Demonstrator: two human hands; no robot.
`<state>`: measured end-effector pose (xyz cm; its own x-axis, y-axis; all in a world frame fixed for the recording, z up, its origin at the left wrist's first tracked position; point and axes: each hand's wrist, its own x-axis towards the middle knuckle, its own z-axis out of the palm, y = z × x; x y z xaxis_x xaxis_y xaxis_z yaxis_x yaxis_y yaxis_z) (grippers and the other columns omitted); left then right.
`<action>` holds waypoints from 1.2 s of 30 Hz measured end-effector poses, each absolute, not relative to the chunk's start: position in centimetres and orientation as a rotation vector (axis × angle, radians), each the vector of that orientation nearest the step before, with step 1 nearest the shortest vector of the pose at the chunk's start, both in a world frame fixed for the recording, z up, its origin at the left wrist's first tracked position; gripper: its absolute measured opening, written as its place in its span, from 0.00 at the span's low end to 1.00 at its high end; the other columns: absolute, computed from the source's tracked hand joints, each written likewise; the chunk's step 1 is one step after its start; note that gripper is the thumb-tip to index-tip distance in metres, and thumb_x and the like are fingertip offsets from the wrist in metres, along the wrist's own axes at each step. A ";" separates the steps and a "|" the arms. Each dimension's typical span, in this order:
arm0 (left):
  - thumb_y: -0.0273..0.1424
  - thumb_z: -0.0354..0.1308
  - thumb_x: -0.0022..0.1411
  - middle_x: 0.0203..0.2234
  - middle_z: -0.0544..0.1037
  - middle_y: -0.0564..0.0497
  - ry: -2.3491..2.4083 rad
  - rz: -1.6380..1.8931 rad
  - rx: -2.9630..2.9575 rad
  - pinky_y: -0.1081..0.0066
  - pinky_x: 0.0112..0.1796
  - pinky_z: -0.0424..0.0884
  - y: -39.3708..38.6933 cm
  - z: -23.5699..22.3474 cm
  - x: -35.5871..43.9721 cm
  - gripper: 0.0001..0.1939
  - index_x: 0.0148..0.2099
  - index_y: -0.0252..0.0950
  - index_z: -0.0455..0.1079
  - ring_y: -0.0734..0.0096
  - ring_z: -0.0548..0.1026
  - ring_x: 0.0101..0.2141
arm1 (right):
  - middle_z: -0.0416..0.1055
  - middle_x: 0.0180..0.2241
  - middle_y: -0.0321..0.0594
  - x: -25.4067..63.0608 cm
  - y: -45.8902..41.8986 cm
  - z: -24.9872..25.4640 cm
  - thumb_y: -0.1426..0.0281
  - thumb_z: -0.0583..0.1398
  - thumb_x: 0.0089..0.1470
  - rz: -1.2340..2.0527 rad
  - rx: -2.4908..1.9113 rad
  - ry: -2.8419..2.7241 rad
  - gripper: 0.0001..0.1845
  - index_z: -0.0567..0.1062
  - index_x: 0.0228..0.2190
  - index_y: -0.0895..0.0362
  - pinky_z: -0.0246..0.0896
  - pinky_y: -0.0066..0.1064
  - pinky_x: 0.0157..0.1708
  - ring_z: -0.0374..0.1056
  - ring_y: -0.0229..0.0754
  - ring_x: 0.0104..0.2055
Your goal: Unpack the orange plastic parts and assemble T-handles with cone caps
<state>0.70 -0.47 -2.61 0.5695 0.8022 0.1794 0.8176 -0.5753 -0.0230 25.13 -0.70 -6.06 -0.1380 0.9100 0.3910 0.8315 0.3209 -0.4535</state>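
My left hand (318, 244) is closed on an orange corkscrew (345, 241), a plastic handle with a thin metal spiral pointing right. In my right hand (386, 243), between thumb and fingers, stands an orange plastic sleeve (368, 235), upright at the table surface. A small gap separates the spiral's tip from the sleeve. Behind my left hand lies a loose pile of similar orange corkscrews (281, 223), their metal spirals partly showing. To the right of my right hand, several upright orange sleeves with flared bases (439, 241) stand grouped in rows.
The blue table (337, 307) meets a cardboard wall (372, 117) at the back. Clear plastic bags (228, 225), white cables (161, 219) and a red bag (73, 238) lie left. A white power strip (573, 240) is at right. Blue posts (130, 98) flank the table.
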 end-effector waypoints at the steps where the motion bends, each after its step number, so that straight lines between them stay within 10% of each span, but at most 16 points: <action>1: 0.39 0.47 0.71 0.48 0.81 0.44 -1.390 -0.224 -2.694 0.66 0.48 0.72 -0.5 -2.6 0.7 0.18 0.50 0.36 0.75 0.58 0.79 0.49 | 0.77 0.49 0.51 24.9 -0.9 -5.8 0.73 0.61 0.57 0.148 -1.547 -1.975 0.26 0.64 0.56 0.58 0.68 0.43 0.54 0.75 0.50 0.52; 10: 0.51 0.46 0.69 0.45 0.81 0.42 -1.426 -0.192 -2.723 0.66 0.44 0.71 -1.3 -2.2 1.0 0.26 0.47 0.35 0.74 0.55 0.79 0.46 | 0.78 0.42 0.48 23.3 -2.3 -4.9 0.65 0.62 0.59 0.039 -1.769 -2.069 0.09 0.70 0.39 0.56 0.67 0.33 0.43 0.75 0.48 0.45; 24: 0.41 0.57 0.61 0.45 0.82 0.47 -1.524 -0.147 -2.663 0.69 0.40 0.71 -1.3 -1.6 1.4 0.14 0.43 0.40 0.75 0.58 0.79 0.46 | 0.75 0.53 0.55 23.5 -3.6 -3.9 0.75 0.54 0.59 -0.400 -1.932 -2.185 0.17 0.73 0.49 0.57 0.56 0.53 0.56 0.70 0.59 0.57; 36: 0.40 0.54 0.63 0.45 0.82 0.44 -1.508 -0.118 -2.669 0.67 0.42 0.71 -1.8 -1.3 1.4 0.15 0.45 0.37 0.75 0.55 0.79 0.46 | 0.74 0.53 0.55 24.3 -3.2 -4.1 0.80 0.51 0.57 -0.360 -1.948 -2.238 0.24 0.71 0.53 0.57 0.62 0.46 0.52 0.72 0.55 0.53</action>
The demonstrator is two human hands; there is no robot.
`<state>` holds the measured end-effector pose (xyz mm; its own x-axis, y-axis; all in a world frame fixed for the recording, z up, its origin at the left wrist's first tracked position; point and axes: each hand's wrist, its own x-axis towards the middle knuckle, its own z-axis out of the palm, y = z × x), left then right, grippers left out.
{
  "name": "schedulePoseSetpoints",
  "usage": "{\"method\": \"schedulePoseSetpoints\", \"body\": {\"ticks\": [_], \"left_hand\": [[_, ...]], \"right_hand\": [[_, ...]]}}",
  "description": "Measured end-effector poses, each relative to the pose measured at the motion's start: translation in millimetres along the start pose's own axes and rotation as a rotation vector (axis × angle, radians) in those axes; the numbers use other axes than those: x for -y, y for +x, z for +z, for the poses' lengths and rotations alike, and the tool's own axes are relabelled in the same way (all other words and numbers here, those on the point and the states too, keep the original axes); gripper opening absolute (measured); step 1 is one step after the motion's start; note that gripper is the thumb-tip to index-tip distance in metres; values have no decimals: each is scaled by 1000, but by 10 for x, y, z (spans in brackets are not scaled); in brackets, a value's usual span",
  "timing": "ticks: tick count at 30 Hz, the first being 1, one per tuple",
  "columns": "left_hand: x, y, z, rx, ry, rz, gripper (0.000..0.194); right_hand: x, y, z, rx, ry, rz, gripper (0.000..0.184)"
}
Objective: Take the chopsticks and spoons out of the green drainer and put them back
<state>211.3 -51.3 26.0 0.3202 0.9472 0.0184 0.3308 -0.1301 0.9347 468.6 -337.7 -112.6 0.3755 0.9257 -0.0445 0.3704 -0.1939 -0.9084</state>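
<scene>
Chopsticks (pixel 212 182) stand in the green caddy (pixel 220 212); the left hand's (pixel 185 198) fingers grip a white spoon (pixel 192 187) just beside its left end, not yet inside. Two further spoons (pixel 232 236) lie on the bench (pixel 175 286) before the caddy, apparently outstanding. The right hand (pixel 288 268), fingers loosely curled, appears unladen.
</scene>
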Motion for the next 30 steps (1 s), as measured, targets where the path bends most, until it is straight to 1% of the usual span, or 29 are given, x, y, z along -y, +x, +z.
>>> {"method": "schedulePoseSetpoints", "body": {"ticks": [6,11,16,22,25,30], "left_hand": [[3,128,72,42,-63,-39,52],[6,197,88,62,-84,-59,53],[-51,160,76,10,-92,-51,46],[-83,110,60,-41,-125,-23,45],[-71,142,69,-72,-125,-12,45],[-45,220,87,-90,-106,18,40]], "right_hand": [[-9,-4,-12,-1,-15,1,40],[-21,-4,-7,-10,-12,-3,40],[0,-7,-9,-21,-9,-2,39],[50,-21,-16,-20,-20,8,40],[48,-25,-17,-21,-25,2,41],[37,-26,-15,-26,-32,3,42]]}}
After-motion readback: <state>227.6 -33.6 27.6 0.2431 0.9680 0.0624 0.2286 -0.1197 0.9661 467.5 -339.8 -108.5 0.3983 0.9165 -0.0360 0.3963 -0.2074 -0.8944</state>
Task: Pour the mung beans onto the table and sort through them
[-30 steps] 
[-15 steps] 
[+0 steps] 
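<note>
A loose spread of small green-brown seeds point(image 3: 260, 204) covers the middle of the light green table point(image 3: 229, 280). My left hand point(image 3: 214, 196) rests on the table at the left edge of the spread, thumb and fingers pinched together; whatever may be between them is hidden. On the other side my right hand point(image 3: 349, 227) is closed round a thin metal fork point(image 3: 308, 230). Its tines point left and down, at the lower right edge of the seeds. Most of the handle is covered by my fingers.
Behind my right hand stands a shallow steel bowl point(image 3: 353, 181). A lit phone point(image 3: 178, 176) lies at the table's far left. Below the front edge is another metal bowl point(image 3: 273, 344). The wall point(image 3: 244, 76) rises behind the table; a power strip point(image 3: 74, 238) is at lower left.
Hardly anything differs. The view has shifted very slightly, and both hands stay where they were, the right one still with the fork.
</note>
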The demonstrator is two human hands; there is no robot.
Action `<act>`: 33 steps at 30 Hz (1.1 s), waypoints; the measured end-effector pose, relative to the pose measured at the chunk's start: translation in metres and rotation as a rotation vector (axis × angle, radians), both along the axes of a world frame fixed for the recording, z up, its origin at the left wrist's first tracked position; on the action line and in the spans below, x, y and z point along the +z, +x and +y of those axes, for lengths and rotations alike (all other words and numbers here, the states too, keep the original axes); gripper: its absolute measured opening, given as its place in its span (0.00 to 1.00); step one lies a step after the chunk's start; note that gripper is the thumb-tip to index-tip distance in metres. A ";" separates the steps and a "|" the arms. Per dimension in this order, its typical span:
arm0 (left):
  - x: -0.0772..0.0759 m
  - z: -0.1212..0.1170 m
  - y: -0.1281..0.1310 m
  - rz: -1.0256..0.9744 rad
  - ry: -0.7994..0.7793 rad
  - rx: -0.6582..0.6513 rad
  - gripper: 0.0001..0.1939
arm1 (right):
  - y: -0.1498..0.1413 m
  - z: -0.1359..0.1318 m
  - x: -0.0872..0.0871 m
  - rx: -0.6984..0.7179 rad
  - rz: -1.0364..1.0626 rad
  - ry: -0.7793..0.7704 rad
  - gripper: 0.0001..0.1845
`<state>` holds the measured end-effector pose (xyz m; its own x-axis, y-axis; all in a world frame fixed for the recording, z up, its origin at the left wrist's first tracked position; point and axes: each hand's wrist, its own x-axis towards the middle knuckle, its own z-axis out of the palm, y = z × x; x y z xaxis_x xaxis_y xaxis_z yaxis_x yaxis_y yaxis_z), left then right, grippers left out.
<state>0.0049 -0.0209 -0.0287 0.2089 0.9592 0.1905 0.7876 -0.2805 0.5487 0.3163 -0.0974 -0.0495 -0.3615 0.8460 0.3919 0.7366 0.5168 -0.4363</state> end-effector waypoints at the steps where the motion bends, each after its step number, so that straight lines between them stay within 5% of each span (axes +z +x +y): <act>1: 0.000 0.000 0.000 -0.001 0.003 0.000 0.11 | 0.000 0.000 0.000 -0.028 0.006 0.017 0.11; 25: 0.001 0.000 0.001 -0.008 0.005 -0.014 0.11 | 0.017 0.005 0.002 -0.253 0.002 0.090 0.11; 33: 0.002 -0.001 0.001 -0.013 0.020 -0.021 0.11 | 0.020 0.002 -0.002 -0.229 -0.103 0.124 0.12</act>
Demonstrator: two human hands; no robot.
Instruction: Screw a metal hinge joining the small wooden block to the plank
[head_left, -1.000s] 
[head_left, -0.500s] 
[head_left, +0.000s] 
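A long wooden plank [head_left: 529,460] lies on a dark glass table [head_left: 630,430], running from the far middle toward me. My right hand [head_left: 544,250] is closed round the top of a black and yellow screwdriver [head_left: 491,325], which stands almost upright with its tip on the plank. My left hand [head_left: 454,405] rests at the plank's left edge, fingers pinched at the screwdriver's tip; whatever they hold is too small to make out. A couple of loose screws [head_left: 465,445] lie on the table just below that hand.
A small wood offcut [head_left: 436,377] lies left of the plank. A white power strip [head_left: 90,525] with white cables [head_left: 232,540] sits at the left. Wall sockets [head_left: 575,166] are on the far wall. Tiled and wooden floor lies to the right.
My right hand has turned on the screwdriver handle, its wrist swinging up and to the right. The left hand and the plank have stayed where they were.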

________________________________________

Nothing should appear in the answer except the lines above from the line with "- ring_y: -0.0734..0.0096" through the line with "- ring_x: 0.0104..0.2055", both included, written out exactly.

  - ring_y: -0.0734..0.0096
  - ring_z: -0.0548..0.1026
  - ring_x: 0.0101..0.2141
arm1 (right):
  - middle_z: -0.0416..0.1055
  - middle_x: 0.0180..0.2241
  - middle_y: -0.0321..0.0594
  - x: -25.4067..63.0608 cm
  - y: -45.8902..41.8986 cm
  - z: -24.9872..25.4640 cm
  - thumb_y: -0.1426..0.0281
  - thumb_z: -0.0583..0.1398
  - thumb_x: 0.0089..0.1470
  - rz: -1.2340..2.0527 rad
  - rx: -2.4908..1.9113 rad
  - ry: -2.8419..2.7241 rad
  - gripper: 0.0001..0.1845
  - index_z: -0.0567..0.1062
  - index_x: 0.0228..0.2190
  - index_y: -0.0895..0.0362
  - pinky_z: -0.0246..0.0896
  - pinky_y: -0.0066..0.1064
  - pinky_x: 0.0157..0.1708
  - ring_z: -0.0374..0.1056
  - ring_y: -0.0229..0.0754
  - ring_x: 0.0104..0.2055

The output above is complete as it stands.